| WORK REQUIRED |
The pictures in the data below are to be omitted; all else must be duplicated exactly.

| DATA PROVIDED |
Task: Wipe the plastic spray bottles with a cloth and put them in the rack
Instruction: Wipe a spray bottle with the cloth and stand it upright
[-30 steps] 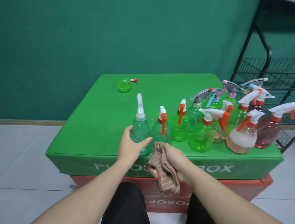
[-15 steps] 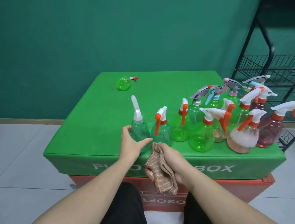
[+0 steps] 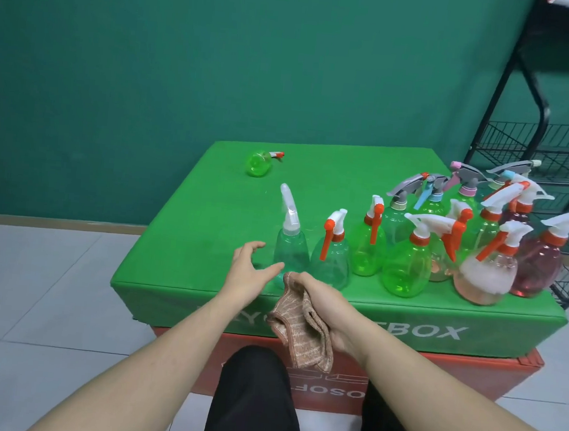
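The left hand (image 3: 248,274) is spread wide, thumb and fingers cupped just beside the pale green bottle with the white nozzle (image 3: 290,246) at the near left of the row, not closed on it. The right hand (image 3: 325,305) grips the striped brown cloth (image 3: 304,330), which hangs off the near edge of the green worktop (image 3: 208,208).

The bottles stand crowded: the one with an orange trigger (image 3: 331,257) is just to the right, apparently touching. A careless grab or sideways tug could tip it and start a chain through the cluster (they look light and likely empty). One bottle (image 3: 260,163) already lies on its side at the far left. The wire rack (image 3: 550,149) stands far right, so every carry passes those jutting nozzles.
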`<move>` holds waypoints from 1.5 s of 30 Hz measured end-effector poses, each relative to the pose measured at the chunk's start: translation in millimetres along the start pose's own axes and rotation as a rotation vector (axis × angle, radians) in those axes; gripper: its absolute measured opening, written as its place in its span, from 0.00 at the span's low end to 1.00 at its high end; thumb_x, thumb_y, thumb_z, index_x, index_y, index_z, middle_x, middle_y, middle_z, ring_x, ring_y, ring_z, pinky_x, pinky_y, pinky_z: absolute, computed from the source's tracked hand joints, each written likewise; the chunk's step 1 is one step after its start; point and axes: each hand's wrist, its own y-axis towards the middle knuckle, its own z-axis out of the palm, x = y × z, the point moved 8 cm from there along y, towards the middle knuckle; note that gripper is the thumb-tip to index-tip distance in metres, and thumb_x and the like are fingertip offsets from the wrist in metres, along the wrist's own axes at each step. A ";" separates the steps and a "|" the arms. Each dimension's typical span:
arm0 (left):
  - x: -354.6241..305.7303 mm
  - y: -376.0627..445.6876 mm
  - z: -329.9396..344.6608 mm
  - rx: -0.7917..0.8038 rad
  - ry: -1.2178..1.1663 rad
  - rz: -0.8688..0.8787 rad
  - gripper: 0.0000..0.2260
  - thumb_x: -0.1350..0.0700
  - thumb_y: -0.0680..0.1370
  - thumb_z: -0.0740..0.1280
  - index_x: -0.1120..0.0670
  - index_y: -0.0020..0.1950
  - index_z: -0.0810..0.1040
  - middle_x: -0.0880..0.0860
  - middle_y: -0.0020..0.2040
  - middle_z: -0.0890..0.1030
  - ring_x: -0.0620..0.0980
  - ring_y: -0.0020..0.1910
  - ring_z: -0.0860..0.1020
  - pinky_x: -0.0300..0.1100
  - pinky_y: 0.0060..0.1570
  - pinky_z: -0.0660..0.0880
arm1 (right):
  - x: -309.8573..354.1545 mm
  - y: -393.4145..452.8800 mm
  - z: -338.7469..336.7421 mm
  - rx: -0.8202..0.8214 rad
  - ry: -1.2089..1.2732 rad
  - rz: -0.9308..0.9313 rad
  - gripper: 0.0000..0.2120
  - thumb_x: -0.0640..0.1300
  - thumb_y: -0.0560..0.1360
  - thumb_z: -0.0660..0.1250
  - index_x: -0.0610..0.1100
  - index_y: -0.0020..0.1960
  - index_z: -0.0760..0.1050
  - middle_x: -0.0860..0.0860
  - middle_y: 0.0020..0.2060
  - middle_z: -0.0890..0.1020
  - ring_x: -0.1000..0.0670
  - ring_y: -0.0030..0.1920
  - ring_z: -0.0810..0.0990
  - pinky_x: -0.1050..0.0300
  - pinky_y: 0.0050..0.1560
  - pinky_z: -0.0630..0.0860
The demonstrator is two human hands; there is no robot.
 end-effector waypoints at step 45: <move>-20.5 449.7 -21.7 0.023 0.506 0.098 0.38 0.41 0.72 0.77 0.39 0.77 0.63 0.57 0.81 0.54 0.62 0.69 0.73 0.50 0.59 0.79 | 97.7 255.5 98.9 -0.572 0.290 -0.199 0.30 0.45 0.79 0.64 0.60 0.78 0.61 0.57 0.73 0.61 0.49 0.66 0.72 0.41 0.72 0.69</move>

| ANSWER TO THIS TASK |
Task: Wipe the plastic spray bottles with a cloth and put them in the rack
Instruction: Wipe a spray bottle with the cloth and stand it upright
[-30 steps] 
[-15 steps] 
[+0 steps] 
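The left hand (image 3: 248,274) is spread wide, thumb and fingers cupped just beside the pale green bottle with the white nozzle (image 3: 290,246) at the near left of the row, not closed on it. The right hand (image 3: 325,305) grips the striped brown cloth (image 3: 304,330), which hangs off the near edge of the green worktop (image 3: 208,208).

The bottles stand crowded: the one with an orange trigger (image 3: 331,257) is just to the right, apparently touching. A careless grab or sideways tug could tip it and start a chain through the cluster (they look light and likely empty). One bottle (image 3: 260,163) already lies on its side at the far left. The wire rack (image 3: 550,149) stands far right, so every carry passes those jutting nozzles.
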`<move>` holds waypoints from 1.5 s of 30 Hz measured end-effector poses, each relative to the pose measured at the chunk's start: translation in millimetres along the start pose's own axes and rotation as a rotation vector (axis × angle, radians) in those axes; gripper: its absolute measured opening, written as its place in its span, from 0.00 at the span's low end to 1.00 at its high end; thumb_x, thumb_y, thumb_z, index_x, index_y, index_z, middle_x, middle_y, middle_z, ring_x, ring_y, ring_z, pinky_x, pinky_y, pinky_z: absolute, computed from the source's tracked hand joints, each written likewise; the chunk's step 1 is one step after its start; point and axes: each hand's wrist, its own y-axis towards the middle knuckle, its own z-axis out of the palm, x = y × z, the point moved 8 cm from there along y, towards the middle knuckle; note that gripper is the thumb-tip to index-tip distance in metres, and thumb_x and the like are fingertip offsets from the wrist in metres, along the wrist's own axes at each step. A ";" separates the steps and a "|" the arms. Each dimension's typical span:
arm0 (left):
  - x: -354.6241..305.7303 mm
  - y: -376.0627..445.6876 mm
  - z: -329.9396..344.6608 mm
  - rx: -0.7917..0.8038 rad
  - ry: -1.2178..1.1663 rad
  - rz: -0.8688..0.8787 rad
  - gripper: 0.0000..0.2260
  - thumb_x: -0.1350..0.0700
  - thumb_y: -0.0680..0.1370
  - thumb_z: -0.0740..0.1280
  - index_x: -0.1120..0.0670
  - index_y: -0.0020..0.1950
  - index_z: -0.0810..0.1040
  - middle_x: -0.0880..0.0860
  - middle_y: -0.0020..0.2040
  - middle_z: -0.0890..0.1030
  - ring_x: -0.0620..0.0980
  - ring_y: -0.0020..0.1910
  - ring_z: -0.0860..0.1020
  - pinky_x: -0.0300..0.1100
  - pinky_y: 0.0060..0.1570
  - pinky_z: -0.0660..0.0880
arm1 (right):
  - x: -309.8573..354.1545 mm
  - y: -393.4145..452.8800 mm
  - z: -338.7469..336.7421 mm
  - rx: -0.8202..0.8214 rad
  - ry: -1.2089..1.2732 rad
  - rz: -0.9308..0.9313 rad
  - gripper: 0.0000..0.2120
  - thumb_x: -0.0640..0.1300
  - thumb_y: -0.0560..0.1360
  - thumb_z: -0.0660..0.1250
  - index_x: -0.0610..0.1100
  - index_y: -0.0020..0.1960
  - index_z: -0.0760..0.1050
  - middle_x: -0.0860..0.0860
  - middle_y: 0.0020..0.2060
  - middle_z: -0.0890..0.1020
  - ring_x: -0.1000..0.0670
  - ring_y: -0.0030..0.1920
  - ring_z: -0.0810..0.0990
  - pinky_x: -0.1050..0.0300
  - pinky_y: 0.0050..0.1560
  - pinky_z: -0.0630..0.0860
The demonstrator is two human hands; there is no robot.
 end-effector waypoints at step 45: <move>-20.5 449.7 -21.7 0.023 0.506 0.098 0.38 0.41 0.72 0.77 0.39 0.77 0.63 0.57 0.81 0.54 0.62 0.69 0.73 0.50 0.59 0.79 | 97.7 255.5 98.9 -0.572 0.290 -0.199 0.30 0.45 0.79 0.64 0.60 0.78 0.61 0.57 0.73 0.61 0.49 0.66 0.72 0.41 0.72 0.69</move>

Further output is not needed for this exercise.